Un assouplissement du blocus pétrolier mis en place par les Etats-Unis contre Cuba serait-il en vue ? Le pays de 9,6 millions d’habitants est en proie à des pénuries récurrentes de carburant et d’électricité, exacerbées par la signature par Donald Trump, le 29 janvier, d’un décret interdisant toute livraison d’hydrocarbures par les pays tiers, sous peine de droits de douane supplémentaires. Un pétrolier battant pavillon russe, l’Anatoly-Kolodkin, est néanmoins entré, lundi 30 mars, dans les eaux territoriales cubaines, et devrait atteindre, mardi, la ville portuaire de Matanzas, à une centaine de kilomètres de La Havane.
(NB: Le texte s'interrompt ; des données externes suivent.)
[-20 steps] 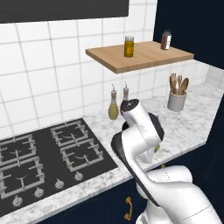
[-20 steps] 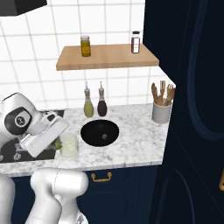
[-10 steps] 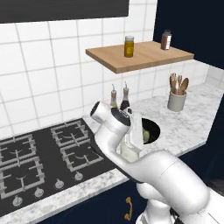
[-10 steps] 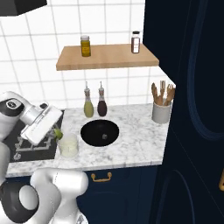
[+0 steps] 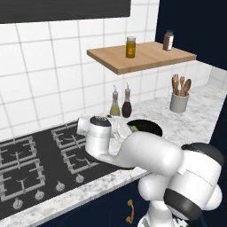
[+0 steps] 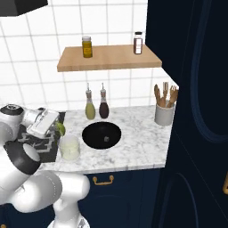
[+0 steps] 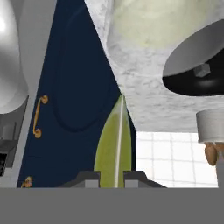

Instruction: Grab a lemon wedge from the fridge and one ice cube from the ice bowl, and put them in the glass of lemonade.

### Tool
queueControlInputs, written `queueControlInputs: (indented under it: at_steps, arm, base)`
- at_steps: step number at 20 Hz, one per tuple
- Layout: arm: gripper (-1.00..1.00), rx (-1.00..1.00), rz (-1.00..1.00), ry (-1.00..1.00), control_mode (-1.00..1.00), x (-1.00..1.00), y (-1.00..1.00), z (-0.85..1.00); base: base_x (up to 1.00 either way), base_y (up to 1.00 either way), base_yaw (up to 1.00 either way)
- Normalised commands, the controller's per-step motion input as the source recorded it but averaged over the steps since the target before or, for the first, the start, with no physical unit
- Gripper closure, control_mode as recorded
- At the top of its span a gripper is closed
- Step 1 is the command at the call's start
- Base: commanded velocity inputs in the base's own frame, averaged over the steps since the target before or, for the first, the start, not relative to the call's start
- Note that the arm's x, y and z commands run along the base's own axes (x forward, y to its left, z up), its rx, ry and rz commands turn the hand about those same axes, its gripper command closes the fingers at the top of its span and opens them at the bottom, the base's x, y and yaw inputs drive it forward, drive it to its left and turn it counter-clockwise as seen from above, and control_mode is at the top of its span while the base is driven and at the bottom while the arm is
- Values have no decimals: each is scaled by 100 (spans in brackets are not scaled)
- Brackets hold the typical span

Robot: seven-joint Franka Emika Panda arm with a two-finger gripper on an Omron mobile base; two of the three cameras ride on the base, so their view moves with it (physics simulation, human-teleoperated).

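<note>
The tool (image 6: 57, 129) grips a lemon wedge (image 6: 60, 129) just above and left of the glass of lemonade (image 6: 70, 147), near the bench's (image 6: 138, 149) front edge. Beside the glass, the ice bowl (image 6: 101, 135) holds one cube (image 6: 105, 138).

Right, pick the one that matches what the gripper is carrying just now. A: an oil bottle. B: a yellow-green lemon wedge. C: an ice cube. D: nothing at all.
B: in the hand view the lemon wedge stands pinched between the finger tips of the gripper, and in the right base view the green wedge sits at the hand, just above the glass of lemonade.
</note>
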Motion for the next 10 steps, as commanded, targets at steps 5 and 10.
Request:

Le navire « vogue au nord de Cuba, en direction du port de Matanzas, où il accostera dans les prochaines heures », indiquait, lundi soir, une présentatrice du journal télévisé de la chaîne publique Canal Caribe. Visé par des sanctions américaines et européennes en raison de la guerre menée par la Russie contre l’Ukraine, le vaisseau transporte 730 000 barils de pétrole brut.
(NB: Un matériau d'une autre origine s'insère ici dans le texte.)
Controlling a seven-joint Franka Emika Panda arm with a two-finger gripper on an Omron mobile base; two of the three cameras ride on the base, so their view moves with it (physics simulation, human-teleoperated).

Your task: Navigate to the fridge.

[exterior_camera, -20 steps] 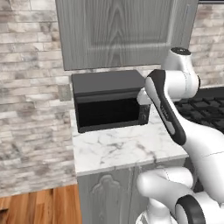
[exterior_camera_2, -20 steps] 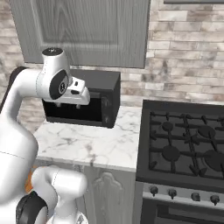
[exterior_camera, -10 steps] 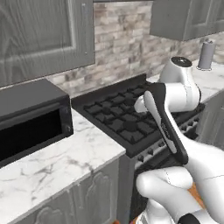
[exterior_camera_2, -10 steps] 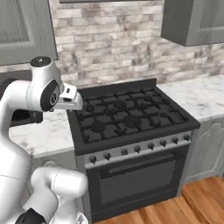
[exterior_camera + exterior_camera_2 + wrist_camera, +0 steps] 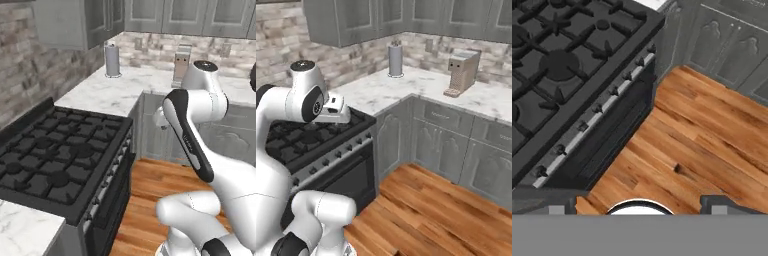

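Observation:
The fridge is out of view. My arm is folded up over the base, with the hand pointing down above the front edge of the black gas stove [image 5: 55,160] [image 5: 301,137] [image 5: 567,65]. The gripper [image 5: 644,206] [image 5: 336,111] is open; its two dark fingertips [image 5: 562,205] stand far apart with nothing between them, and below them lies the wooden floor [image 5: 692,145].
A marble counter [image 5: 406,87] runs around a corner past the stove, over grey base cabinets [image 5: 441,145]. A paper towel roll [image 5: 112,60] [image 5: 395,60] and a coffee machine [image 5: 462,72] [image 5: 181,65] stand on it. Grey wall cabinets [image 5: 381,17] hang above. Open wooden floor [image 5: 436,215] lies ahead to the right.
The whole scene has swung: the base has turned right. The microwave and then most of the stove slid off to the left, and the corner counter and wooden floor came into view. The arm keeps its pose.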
Au terme de trois semaines de navigation depuis le port de Primorsk, près de Saint-Pétersbourg, il devrait assurer la première livraison d’hydrocarbures à Cuba depuis le début de l’année : la mise sous tutelle du Venezuela par Washington, après l’enlèvement du président Nicolas Maduro par l’armée américaine, le 3 janvier, avait en effet privé l’île castriste, non seulement de son principal allié dans la région, mais aussi de son fournisseur historique de pétrole.